* YOUR TASK *
When you write out the listing below, keep each word exactly as it stands and drop the pictures.

* DATASET CONTENT *
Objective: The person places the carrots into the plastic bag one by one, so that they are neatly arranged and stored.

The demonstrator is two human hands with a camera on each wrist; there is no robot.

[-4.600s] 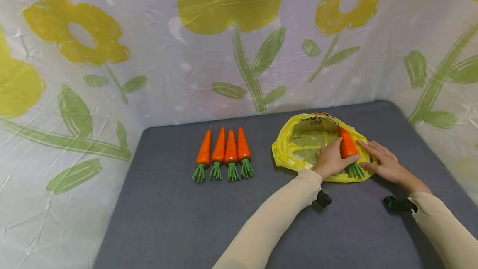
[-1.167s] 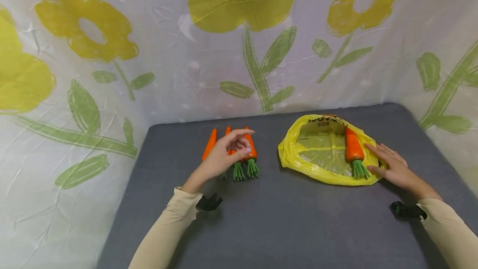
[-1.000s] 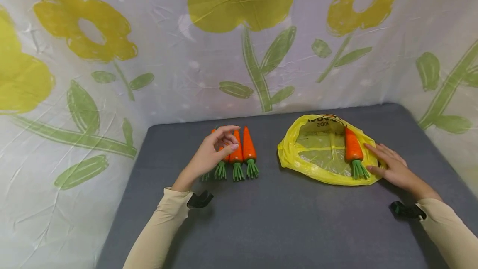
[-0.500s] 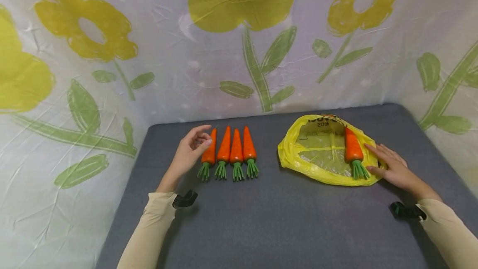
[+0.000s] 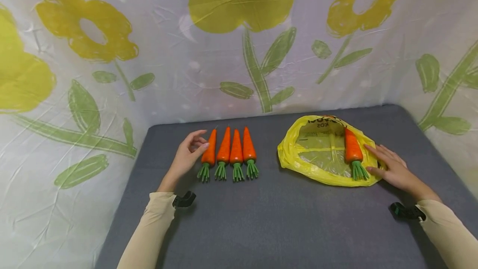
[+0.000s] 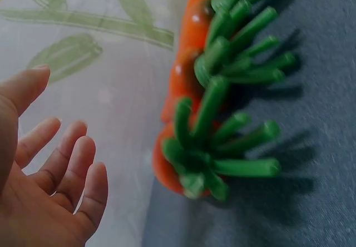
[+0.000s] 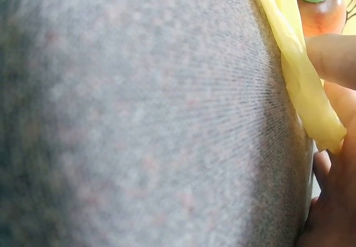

* ANSWER SPACE *
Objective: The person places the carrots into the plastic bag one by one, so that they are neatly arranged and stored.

The demonstrator is two human hands with a camera on each wrist; there is no robot.

[-4.600s] 
[-1.167s] 
[-1.000s] 
[-0.500s] 
[+0.000s] 
[+0.000s] 
[+0.000s] 

Work on the exercise is complete.